__The problem__.
An exact copy of the data is needed, but without any of its images.

Start of Recorded information

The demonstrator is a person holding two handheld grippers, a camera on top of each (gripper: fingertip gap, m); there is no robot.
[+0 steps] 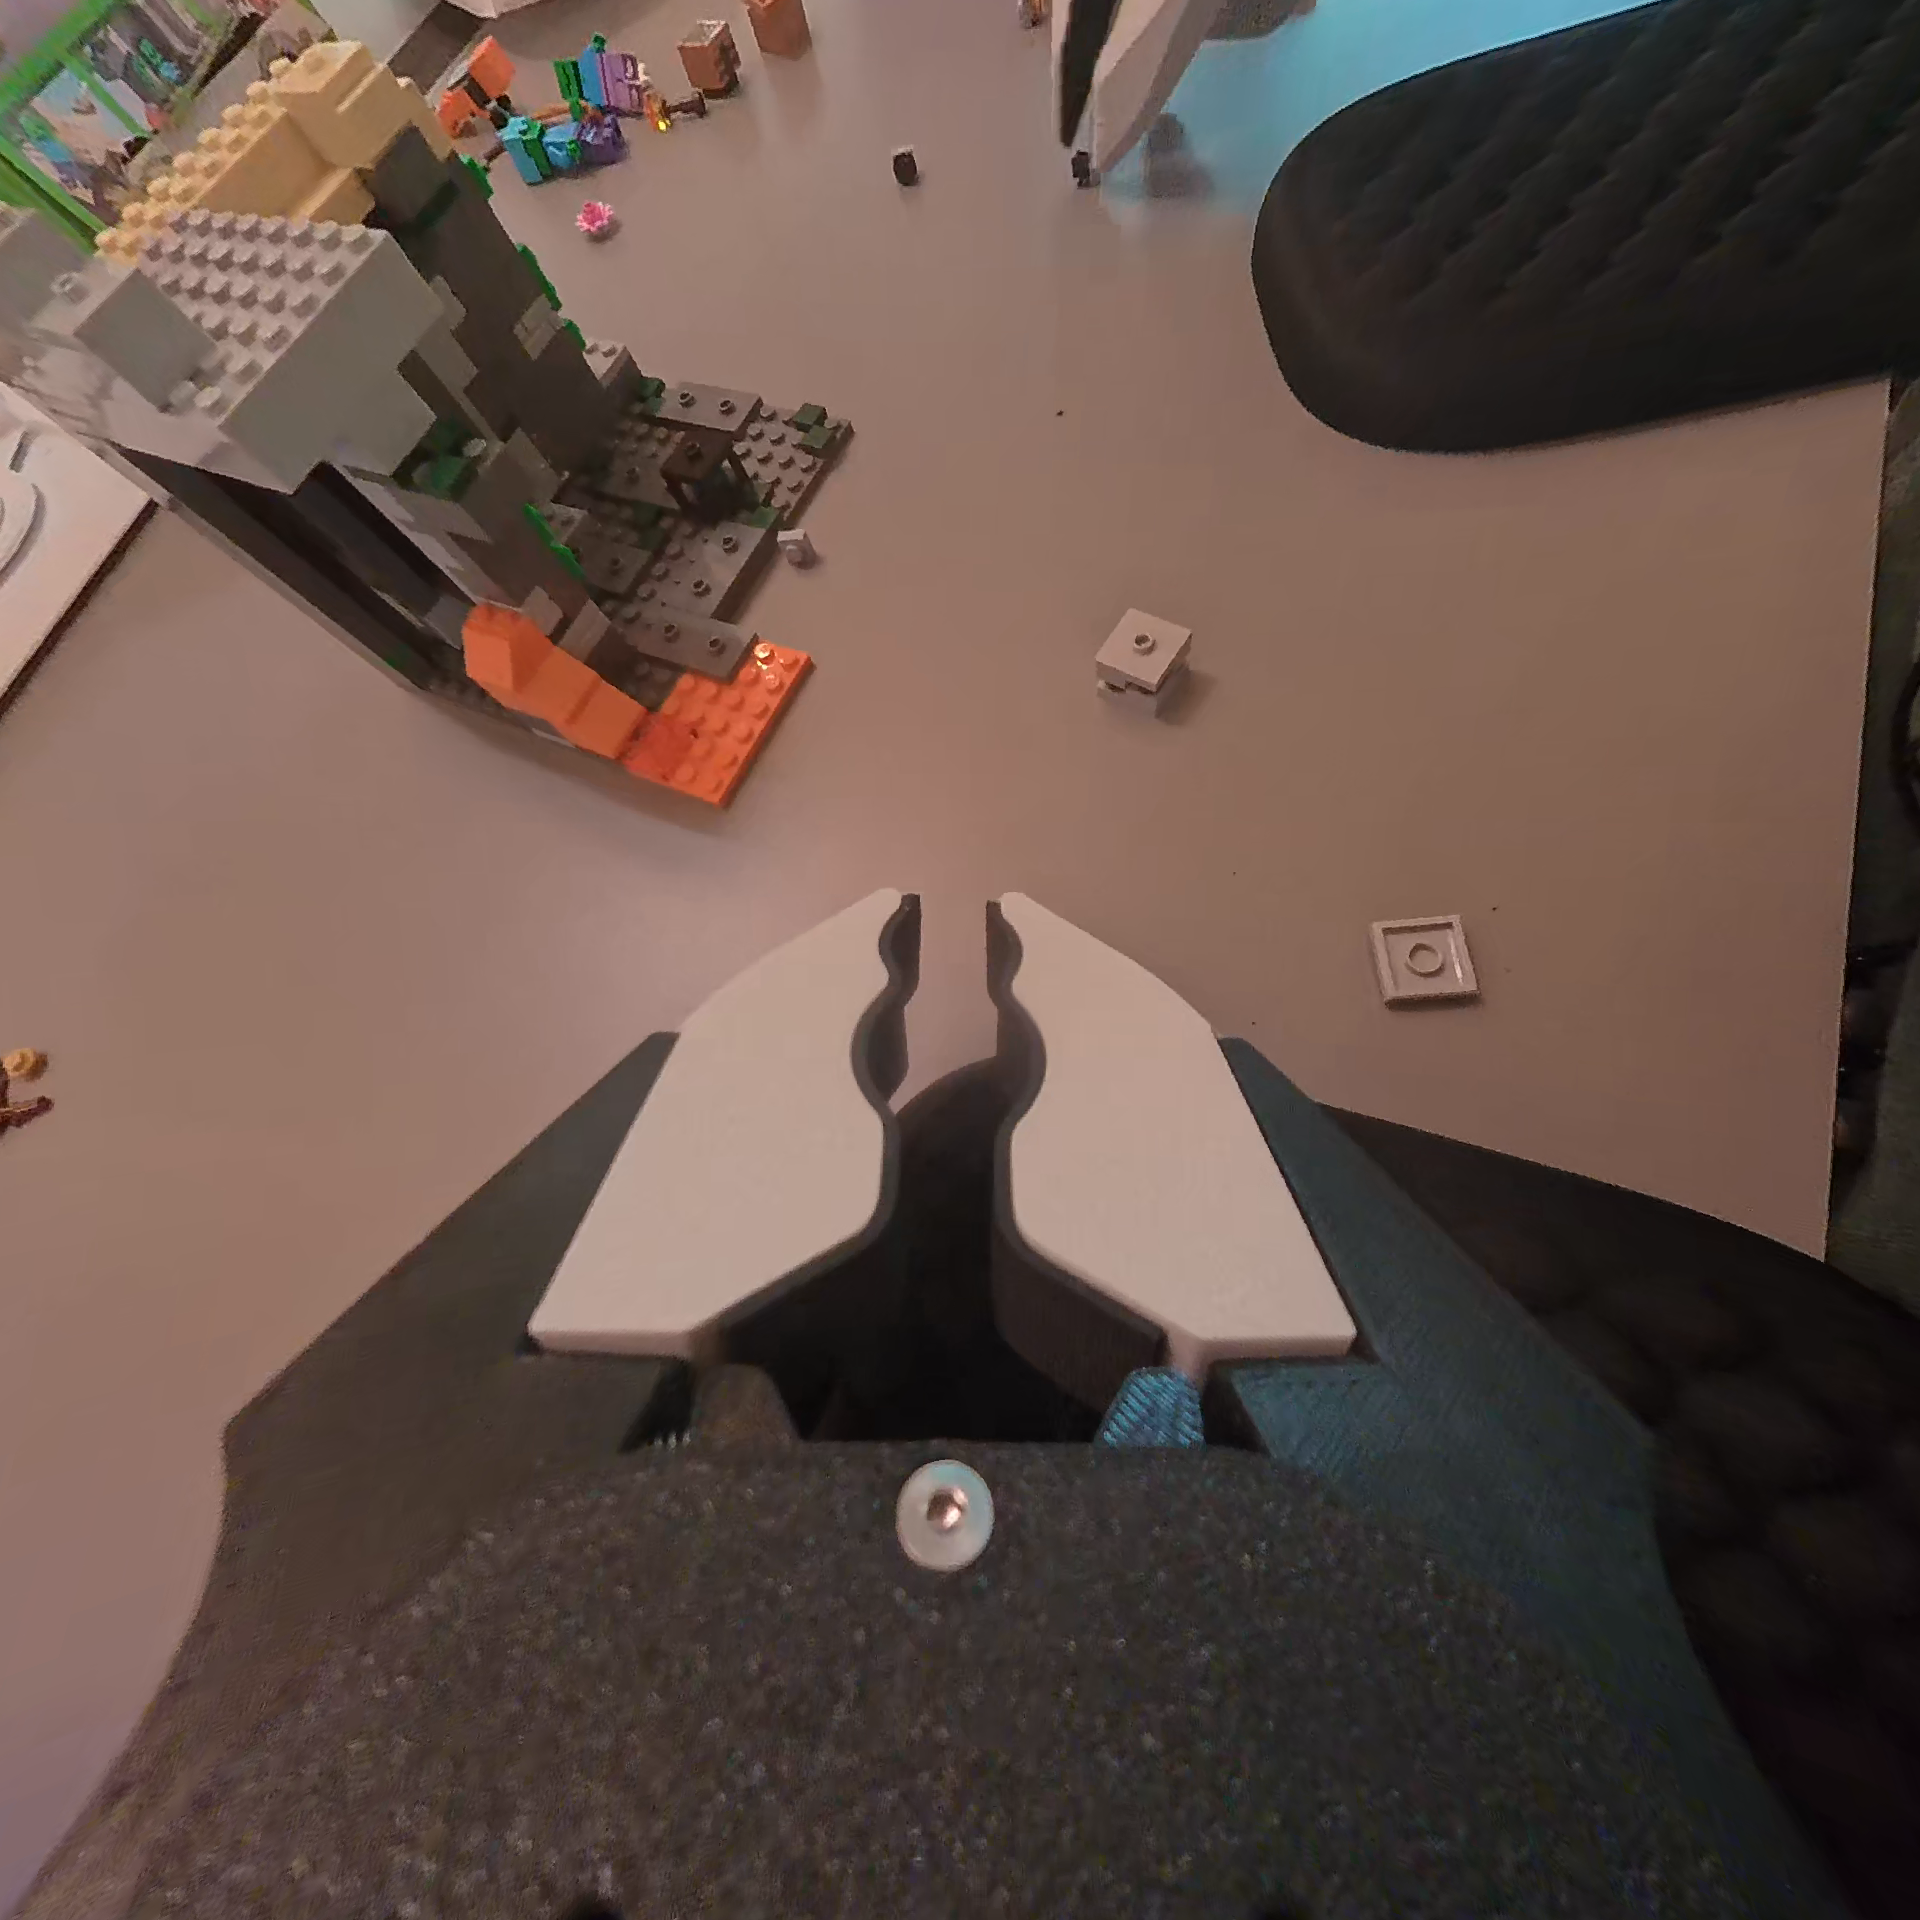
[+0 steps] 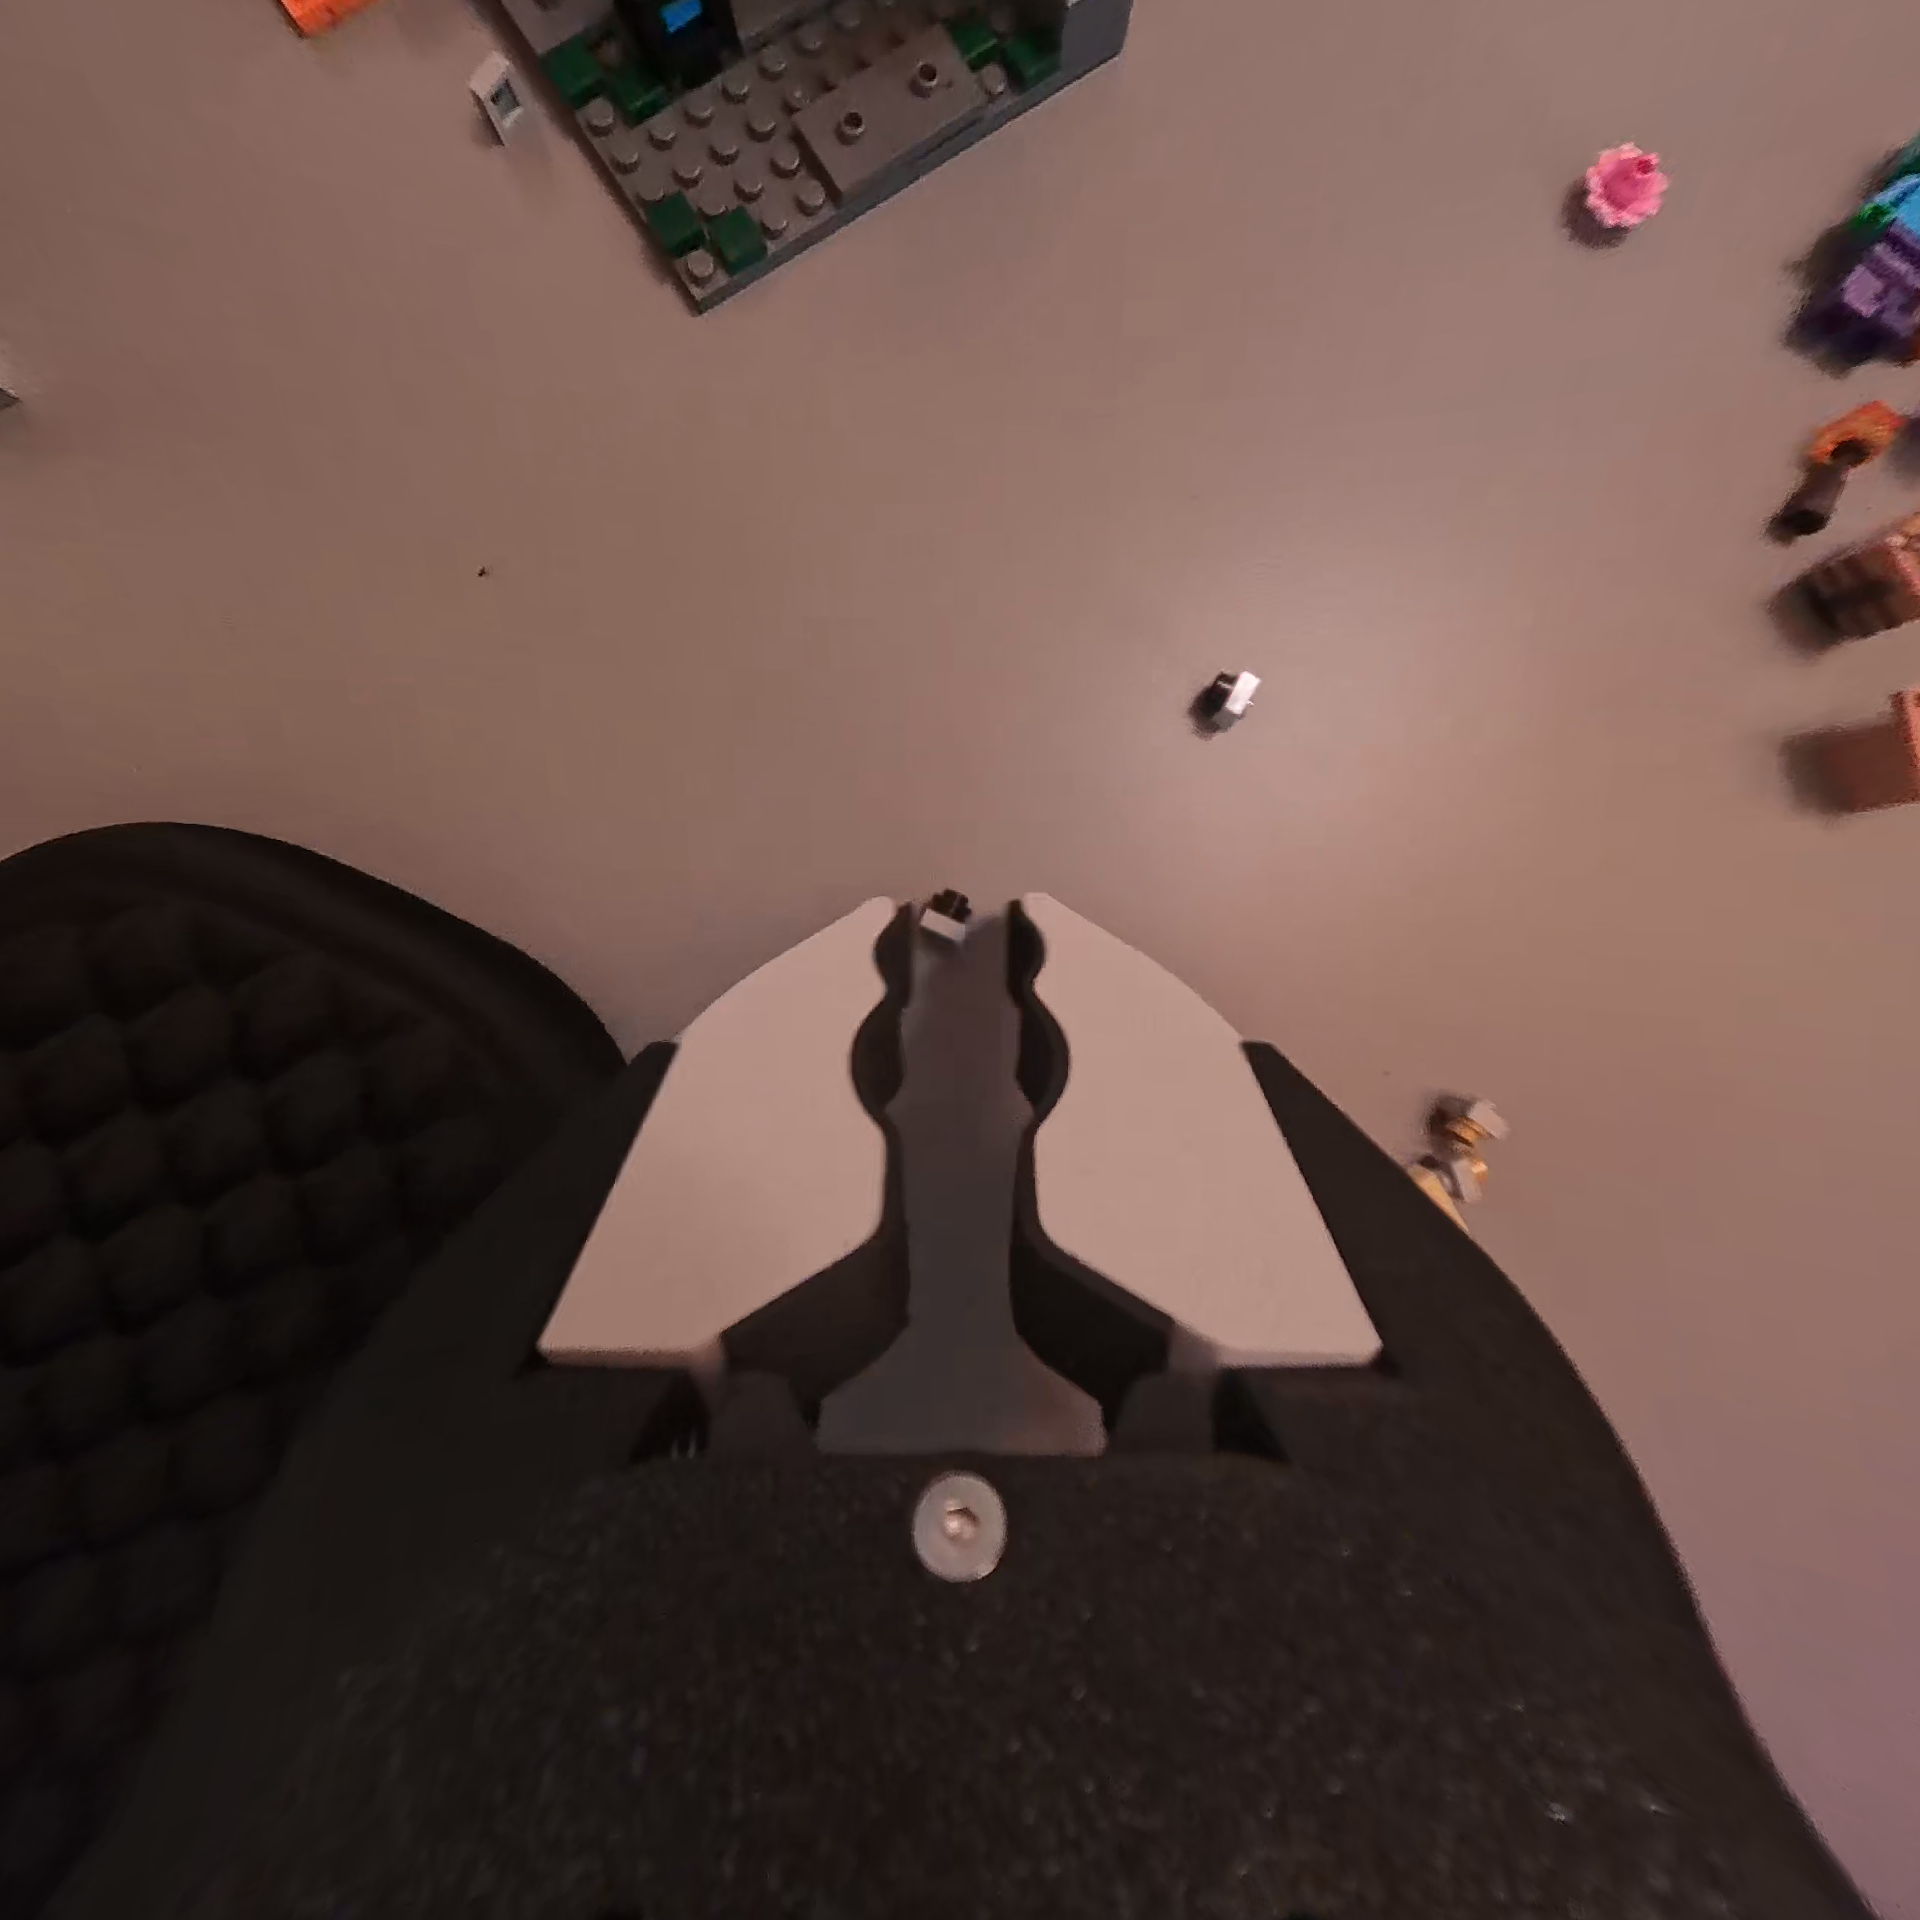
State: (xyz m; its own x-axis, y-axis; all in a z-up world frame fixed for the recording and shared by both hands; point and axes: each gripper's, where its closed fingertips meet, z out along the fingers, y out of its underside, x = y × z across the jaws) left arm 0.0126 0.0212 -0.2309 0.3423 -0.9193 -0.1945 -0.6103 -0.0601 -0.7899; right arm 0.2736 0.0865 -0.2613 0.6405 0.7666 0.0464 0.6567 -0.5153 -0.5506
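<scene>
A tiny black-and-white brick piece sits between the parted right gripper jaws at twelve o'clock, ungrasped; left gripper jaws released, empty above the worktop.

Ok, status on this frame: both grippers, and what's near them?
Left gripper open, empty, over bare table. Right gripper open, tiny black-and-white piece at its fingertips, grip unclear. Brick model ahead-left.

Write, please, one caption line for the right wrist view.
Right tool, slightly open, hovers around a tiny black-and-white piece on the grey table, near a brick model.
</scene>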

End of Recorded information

__Response to the task__.
The demonstrator is a person holding two handheld grippers, a camera on top of each (gripper: fingertip gap, m); there is no robot.
[+0 steps] 
[+0 steps] 
State: (xyz m; its own x-axis, y-axis; all in a z-up world frame fixed for the recording and shared by both hands; point and axes: each gripper's, where its closed fingertips meet, z out along the fingers, y out of its underside, x = y × z across the jaws) left arm 0.0126 0.0212 -0.2309 0.3423 -0.9193 -0.1945 -0.6103 -0.0601 -0.7899; right arm 0.2736 0.0865 -0.2613 0.6405 0.7666 0.0464 0.6567 -0.5153 -0.5506
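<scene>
A tiny black-and-white brick piece sits between the parted right gripper jaws at twelve o'clock, ungrasped; left gripper jaws released, empty above the worktop.

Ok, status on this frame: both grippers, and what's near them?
Left gripper open, empty, over bare table. Right gripper open, tiny black-and-white piece at its fingertips, grip unclear. Brick model ahead-left.

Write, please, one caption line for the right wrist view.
Right tool, slightly open, hovers around a tiny black-and-white piece on the grey table, near a brick model.
</scene>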

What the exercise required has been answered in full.